Content starts
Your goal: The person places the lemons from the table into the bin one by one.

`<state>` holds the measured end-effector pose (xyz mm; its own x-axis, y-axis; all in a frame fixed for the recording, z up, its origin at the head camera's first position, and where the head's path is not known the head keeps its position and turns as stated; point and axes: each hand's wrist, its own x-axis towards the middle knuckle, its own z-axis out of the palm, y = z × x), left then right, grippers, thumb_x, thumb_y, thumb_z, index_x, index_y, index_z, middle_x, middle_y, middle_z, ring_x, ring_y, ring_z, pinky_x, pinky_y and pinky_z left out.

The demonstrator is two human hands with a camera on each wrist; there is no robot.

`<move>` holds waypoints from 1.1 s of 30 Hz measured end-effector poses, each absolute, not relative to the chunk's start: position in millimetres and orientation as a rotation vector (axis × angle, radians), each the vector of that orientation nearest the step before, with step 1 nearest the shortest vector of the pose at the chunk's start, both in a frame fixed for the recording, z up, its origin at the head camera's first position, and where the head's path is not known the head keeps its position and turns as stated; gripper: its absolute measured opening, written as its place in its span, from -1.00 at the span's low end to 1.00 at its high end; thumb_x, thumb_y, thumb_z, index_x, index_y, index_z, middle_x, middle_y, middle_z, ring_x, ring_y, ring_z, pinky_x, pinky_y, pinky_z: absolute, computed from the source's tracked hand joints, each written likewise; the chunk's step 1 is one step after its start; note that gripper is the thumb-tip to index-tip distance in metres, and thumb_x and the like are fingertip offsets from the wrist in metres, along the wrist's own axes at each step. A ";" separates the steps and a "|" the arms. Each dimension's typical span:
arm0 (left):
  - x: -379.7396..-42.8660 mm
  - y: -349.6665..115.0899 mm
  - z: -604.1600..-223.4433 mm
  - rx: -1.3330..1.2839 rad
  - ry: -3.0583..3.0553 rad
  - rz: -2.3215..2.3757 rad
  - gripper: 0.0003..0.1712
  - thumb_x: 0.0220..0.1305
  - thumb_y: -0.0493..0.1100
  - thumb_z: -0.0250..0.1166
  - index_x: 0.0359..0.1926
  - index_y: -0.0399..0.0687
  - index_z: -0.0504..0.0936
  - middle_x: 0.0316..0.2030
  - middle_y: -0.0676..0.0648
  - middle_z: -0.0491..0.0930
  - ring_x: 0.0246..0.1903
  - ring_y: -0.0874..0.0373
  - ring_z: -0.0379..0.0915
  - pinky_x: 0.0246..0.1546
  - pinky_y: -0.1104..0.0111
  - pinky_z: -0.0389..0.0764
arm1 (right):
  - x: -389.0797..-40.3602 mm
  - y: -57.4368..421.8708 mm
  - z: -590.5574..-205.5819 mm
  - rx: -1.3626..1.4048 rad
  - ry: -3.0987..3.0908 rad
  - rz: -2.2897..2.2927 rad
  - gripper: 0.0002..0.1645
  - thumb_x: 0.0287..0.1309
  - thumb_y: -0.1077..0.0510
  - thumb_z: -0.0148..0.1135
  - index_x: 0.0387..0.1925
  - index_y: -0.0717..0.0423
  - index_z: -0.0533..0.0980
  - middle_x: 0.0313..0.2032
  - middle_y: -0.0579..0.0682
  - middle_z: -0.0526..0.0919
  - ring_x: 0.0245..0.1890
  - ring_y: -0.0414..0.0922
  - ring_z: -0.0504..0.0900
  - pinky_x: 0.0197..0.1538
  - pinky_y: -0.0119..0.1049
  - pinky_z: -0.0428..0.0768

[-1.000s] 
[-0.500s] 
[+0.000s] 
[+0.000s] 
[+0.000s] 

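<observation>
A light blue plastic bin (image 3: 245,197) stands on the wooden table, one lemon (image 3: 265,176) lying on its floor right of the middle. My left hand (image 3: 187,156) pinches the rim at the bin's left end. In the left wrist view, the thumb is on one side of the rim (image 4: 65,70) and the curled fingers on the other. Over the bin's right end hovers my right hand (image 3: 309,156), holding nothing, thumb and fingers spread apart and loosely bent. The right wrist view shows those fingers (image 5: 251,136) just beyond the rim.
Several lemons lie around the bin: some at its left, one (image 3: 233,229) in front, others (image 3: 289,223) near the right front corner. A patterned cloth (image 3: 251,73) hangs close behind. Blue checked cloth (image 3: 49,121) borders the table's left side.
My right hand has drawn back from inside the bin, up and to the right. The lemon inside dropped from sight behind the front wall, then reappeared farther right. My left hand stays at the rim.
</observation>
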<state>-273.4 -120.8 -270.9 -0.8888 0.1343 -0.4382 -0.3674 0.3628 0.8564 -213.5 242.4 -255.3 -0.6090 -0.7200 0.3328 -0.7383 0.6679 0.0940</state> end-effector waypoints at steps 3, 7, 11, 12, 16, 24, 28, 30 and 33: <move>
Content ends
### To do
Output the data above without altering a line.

### Result of the exercise
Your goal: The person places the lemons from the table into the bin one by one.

`<state>` holds the measured end-effector pose (xyz mm; its own x-axis, y-axis; all in a frame fixed for the recording, z up, its origin at the head camera's first position, and where the head's path is not known the head keeps its position and turns as stated; point and axes: each hand's wrist, its own x-axis towards the middle knuckle, its own z-axis out of the palm, y = z × x), left then right, grippers, thumb_x, thumb_y, thumb_z, index_x, index_y, index_z, middle_x, middle_y, middle_z, ring_x, ring_y, ring_z, pinky_x, pinky_y and pinky_z left out.

The demonstrator is two human hands with a camera on each wrist; there is no robot.

`<move>` holds waypoints from 1.1 s of 30 Hz measured end-effector poses, each absolute, not relative to the chunk's start: position in millimetres and orientation as a rotation vector (axis × angle, radians), each the vector of that orientation nearest the step before, with step 1 nearest the shortest vector of the pose at the chunk's start, both in a frame fixed for the recording, z up, its origin at the head camera's first position, and where the head's path is not known the head keeps its position and turns as stated; gripper: its absolute measured opening, written as its place in its span, from -1.00 at the span's low end to 1.00 at its high end; thumb_x, thumb_y, thumb_z, index_x, index_y, index_z, middle_x, middle_y, middle_z, ring_x, ring_y, ring_z, pinky_x, pinky_y, pinky_z: absolute, computed from the source's tracked hand joints, each written likewise; the chunk's step 1 is one step after its start; note that gripper is the thumb-tip to index-tip distance in metres, and thumb_x and the like are fingertip offsets from the wrist in metres, along the wrist's own axes at each step. A ";" separates the steps and a "|" the arms. Each dimension's typical span:
arm0 (left):
  - x: -379.7396..-42.8660 mm
  - y: -349.6665..115.0899 mm
  - z: -604.1600..-223.4433 mm
  - rx: -1.3330..1.2839 rad
  - ry: -3.0583..3.0553 rad
  - rz: -2.3215..2.3757 rad
  - gripper: 0.0003..0.1712
  - thumb_x: 0.0220..0.1305
  - thumb_y: -0.0493..0.1100
  - thumb_z: -0.0250..0.1166
  - index_x: 0.0359..0.1926
  - index_y: -0.0399..0.0687
  - index_z: -0.0504..0.0936
  - middle_x: 0.0316..0.2030
  - middle_y: -0.0676..0.0648
  - middle_z: -0.0491..0.0930
  - ring_x: 0.0246..0.1903
  - ring_y: -0.0874..0.0373
  - ring_z: -0.0379..0.0915
  - pinky_x: 0.0246..0.1546
  - pinky_y: -0.1104..0.0111
  - pinky_z: -0.0389..0.0764
arm1 (right):
  - x: -389.0797..-40.3602 mm
  - y: -57.4368..421.8708 mm
  - z: -590.5574..-205.5819 mm
  - rx: -1.3626..1.4048 rad
  - ry: -3.0987..3.0908 rad
  - rz: -2.2897..2.2927 rad
  - gripper: 0.0002..0.1645
  - thumb_x: 0.0287..0.1309
  - thumb_y: -0.1077..0.0510
  - thumb_z: -0.0148..0.1135
  - index_x: 0.0387..0.1925
  - index_y: -0.0717..0.0423
  - index_z: -0.0533..0.0980
  - middle_x: 0.0313..0.2032
  - middle_y: -0.0579..0.0682
  - middle_z: -0.0526..0.0919
  - ring_x: 0.0245..0.1890
  - ring_y: -0.0414..0.0922
  - ring_z: -0.0504..0.0900
  - pinky_x: 0.0197..0.1538
  - pinky_y: -0.0119..0.1049
  - pinky_z: -0.0428..0.0768

[-1.000s] 
[-0.500s] 
[+0.000s] 
[+0.000s] 
[+0.000s] 

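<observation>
A light blue plastic bin (image 3: 245,197) stands on the wooden table, one lemon (image 3: 265,176) lying on its floor right of the middle. My left hand (image 3: 187,156) pinches the rim at the bin's left end. In the left wrist view, the thumb is on one side of the rim (image 4: 65,70) and the curled fingers on the other. Over the bin's right end hovers my right hand (image 3: 309,156), holding nothing, thumb and fingers spread apart and loosely bent. The right wrist view shows those fingers (image 5: 251,136) just beyond the rim.
Several lemons lie around the bin: some at its left, one (image 3: 233,229) in front, others (image 3: 289,223) near the right front corner. A patterned cloth (image 3: 251,73) hangs close behind. Blue checked cloth (image 3: 49,121) borders the table's left side.
My right hand has drawn back from inside the bin, up and to the right. The lemon inside dropped from sight behind the front wall, then reappeared farther right. My left hand stays at the rim.
</observation>
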<state>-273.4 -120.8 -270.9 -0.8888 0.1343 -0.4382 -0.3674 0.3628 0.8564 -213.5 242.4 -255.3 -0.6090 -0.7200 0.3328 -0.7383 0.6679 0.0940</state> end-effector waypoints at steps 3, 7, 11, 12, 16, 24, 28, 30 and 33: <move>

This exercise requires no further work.